While Australians wait for approval of the HIV prevention pill, known as pre-exposure prophylaxis or PrEP, the results of a US survey of users of gay dating app Grindr show a quarter of those who took part report taking the once-a-day pill.
Grindr partnered with the San Francisco AIDS Foundation (SFAF), the US Center for Disease Control and the research-based biopharmaceutical company Gilead Sciences for the survey, which looked at current attitudes, usage, and questions regarding PrEP.
The results, released to coincide with World AIDS Day this week, showed 1,213 users (25.5 per cent of those surveyed) reported currently being on PrEP. An additional 2,655 (55.7 per cent of those surveyed) said they were interested in taking it.
Among those currently not on PrEP but wanting to be, 51.4 per cent said they didn't know enough about it and 17 per cent said anxiety about talking to their doctor was why they hadn't started it.

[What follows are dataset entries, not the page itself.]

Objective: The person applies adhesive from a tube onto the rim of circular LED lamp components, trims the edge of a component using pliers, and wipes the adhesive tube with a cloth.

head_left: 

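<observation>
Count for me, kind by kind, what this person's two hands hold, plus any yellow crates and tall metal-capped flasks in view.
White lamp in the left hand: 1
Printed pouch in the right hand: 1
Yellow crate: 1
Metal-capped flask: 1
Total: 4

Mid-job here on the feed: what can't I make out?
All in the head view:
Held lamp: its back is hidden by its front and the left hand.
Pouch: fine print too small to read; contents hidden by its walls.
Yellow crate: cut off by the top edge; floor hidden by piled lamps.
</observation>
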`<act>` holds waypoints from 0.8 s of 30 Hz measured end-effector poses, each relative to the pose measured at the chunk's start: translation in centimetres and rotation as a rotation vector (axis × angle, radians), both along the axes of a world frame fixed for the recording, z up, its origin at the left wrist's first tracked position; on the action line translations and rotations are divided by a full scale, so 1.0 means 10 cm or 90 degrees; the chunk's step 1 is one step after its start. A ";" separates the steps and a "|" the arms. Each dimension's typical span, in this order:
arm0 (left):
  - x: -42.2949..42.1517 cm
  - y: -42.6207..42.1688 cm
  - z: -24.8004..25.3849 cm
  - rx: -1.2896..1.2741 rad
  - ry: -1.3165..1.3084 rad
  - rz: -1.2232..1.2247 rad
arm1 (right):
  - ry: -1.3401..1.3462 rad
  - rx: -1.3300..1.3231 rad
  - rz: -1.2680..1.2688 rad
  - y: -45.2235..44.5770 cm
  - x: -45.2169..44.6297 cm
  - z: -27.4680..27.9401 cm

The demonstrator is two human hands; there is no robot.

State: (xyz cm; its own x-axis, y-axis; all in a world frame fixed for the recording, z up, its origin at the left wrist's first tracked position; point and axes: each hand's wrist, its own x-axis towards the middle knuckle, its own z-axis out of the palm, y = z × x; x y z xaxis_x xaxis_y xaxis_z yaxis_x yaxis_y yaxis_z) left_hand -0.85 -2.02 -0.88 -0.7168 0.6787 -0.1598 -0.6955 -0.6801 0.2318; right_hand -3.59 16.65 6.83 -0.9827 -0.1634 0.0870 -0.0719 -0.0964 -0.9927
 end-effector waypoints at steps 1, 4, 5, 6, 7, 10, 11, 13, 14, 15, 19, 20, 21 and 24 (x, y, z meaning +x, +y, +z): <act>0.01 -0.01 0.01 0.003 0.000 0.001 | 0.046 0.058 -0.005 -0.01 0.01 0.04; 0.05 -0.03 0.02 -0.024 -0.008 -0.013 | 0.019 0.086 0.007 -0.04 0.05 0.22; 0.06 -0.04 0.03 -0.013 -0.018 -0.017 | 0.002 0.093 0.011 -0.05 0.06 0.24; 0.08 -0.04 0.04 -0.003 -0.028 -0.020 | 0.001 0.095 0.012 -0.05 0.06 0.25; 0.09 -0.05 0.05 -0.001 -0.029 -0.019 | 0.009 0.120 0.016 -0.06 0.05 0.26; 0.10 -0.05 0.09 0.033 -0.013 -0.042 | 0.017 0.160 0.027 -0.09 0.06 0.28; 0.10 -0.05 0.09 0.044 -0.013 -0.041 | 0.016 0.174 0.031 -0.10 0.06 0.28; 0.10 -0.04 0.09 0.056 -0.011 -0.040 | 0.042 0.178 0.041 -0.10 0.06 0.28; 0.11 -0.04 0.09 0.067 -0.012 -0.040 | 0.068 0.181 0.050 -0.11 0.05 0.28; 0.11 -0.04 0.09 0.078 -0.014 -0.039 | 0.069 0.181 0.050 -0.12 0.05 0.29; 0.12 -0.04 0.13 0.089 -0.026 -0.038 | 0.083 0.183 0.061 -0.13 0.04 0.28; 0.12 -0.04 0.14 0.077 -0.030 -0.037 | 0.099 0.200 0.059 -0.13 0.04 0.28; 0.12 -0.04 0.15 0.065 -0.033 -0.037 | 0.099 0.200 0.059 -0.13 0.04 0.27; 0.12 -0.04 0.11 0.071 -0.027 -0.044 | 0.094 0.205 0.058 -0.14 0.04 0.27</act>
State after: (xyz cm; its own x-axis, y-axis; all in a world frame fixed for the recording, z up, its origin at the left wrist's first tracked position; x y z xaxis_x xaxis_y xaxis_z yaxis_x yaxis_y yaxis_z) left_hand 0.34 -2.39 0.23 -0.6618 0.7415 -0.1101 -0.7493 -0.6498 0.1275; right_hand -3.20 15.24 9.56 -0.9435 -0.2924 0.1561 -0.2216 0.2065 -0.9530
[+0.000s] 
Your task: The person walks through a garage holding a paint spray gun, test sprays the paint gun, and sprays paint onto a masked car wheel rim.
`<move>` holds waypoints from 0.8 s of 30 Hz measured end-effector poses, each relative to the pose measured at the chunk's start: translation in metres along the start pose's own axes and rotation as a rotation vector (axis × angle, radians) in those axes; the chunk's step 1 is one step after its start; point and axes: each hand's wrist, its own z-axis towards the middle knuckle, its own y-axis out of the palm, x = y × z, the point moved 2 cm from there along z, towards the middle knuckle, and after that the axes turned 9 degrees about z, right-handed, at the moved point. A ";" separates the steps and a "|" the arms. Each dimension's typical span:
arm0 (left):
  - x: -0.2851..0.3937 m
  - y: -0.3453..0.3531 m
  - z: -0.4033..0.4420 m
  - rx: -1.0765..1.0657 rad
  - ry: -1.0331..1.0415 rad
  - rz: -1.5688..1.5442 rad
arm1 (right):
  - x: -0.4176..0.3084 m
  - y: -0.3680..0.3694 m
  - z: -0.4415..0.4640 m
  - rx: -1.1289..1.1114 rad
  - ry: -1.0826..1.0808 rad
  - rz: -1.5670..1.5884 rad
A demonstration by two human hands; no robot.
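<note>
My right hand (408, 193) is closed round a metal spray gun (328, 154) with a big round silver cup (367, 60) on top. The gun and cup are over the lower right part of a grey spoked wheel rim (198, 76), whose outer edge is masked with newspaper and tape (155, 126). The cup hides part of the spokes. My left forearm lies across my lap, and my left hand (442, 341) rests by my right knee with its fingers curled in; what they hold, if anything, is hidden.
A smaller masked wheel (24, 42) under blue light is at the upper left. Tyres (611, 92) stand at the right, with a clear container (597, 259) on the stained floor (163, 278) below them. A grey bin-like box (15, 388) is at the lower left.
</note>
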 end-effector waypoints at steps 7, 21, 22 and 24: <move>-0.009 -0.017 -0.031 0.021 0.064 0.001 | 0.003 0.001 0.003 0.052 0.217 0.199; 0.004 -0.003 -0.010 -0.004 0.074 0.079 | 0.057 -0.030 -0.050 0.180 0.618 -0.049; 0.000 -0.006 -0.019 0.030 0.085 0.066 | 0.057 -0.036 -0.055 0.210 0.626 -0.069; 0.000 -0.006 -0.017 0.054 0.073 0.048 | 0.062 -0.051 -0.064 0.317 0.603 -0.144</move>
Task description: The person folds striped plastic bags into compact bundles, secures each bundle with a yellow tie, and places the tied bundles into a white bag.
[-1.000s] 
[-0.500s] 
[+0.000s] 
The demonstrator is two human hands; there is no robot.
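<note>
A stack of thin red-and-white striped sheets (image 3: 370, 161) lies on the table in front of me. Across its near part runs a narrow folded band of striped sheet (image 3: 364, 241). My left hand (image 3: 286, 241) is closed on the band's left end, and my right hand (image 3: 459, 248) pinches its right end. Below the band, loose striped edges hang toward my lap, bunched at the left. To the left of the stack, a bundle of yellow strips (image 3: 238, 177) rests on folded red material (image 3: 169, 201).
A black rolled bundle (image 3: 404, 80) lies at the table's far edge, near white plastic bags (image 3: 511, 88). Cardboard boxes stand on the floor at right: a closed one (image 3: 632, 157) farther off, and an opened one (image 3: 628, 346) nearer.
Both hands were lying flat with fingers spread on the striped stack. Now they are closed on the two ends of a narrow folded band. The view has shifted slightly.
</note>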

In terms of access, rural respondents said they faced a number of hurdles, including not being able to see LGBT-competent doctors.
Of those currently on PrEP, one out of 10 reported having trouble getting their doctor to prescribe it for them. That number was double for African American respondents (with 5.7 per cent saying their doctor had refused to prescribe it).
Latino Americans were much less likely to be on PrEP. Grindr said it will now prioritise circulation of PrEP-related in-app messages in Spanish.
Most of those surveyed said they had discovered PrEP via friends, only one in 10 reporting hearing about it from their doctor. Grindr said it intends to now undertake a mapping project of LGBT clinics throughout the US.
On Monday, New South Wales health minister Jillian Skinner announced a landmark clinical trial of PrEP that will see 3700 high-risk, mostly gay and bisexual men enrolled through the state-wide network of public sexual health clinics and selected GP practices.